When she arrived in the Senate, Mrs. Clinton, who represents New York, urged Democratic leaders to establish a war room in the Capitol to respond to every Republican attack and to hammer home a daily message. And in her current campaign, where the war room occupies a prominent place in her headquarters in suburban Virginia, she has been a consistent advocate for hitting Mr. Obama hard.
Campaign insiders say she has usually sided with advisers favoring a more aggressive approach to challenging Mr. Obama, of Illinois, instead of those arguing for restraint, worried about reinforcing the negatives about her image.
A lawyer, Mrs. Clinton has never been a litigator. But those who know her describe her as litigator-like in her attacks: methodically gathering evidence and marshaling her arguments, habits she has displayed in Senate hearings and on the campaign trail.
While living in Arkansas, she once appeared at a news conference called by a political rival of her husband's, pulled a sheaf of papers from her purse and began reading them aloud to counter his claims about Mr. Clinton. During the Whitewater investigation, White House aides described Mrs. Clinton pressing them to find negative information about Kenneth W. Starr, the special prosecutor, and to pass it on to reporters. In her husband's 1992 presidential campaign, she helped oversee the team that hired a private investigator to try to discredit Gennifer Flowers, who declared she had an affair with Mr. Clinton.
Mrs. Clinton is said to be a more disciplined fighter than her husband. "He never stops trying to convert people," said Max Brantley, an old friend of the Clintons from Arkansas, who writes a column for The Arkansas Times, an alternative newspaper. "She's much more clear-eyed, recognizing the imperfectability of people." [..]
In recent years, Mrs. Clinton has more readily acknowledged her mistakes and become more willing to compromise. She has also disarmed old enemies ?- courting, if not entirely winning over, some of her nemeses in the news media, like Rupert Murdoch and Richard Mellon Scaife [..].
"Part of being a political warrior is knowing when to maintain a grudge and when not to," said Mr. Reich, the former labor secretary. "If you need somebody for a vote, if you need the media, then there's no reason to settle scores. You do what you have to do." [..]

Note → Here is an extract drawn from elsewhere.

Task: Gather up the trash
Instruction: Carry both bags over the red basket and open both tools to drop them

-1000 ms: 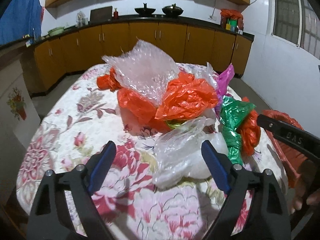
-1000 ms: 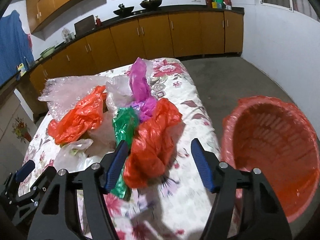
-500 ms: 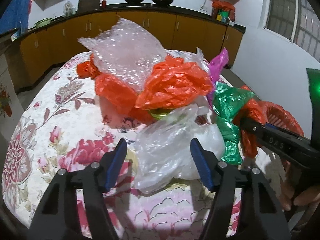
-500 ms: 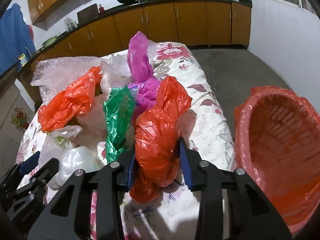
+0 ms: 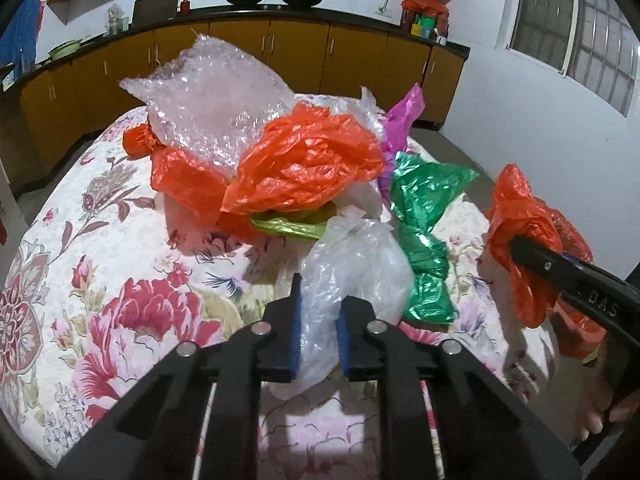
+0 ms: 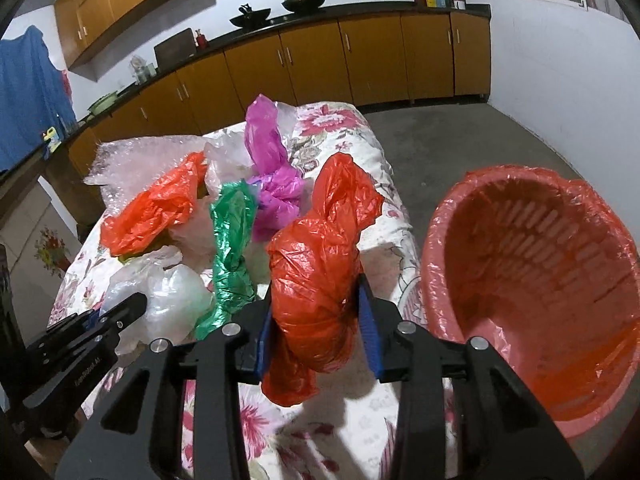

As Mr. Obama has learned, the central principle of Mrs. Clinton's combat style is simple endurance. Like her husband, she has always taken fierce pride in sticking around, outlasting enemies.
"We're going to keep on going," Mr. Clinton said to his wife in the final passage of Bob Woodward's book "The Agenda" after the couple had pushed the White House economic plan through Congress. "They're never going to stop us."
That scene has obvious resonance today in Mrs. Clinton's presidential campaign, and with voters.
"She's not going to quit, not going to quit fighting," said Jody O'Dell of Decatur, Ill., who met Mrs. Clinton last week in Jeffersonville. She got her signature, too, a prized "Hillary" across a pair of red boxing gloves.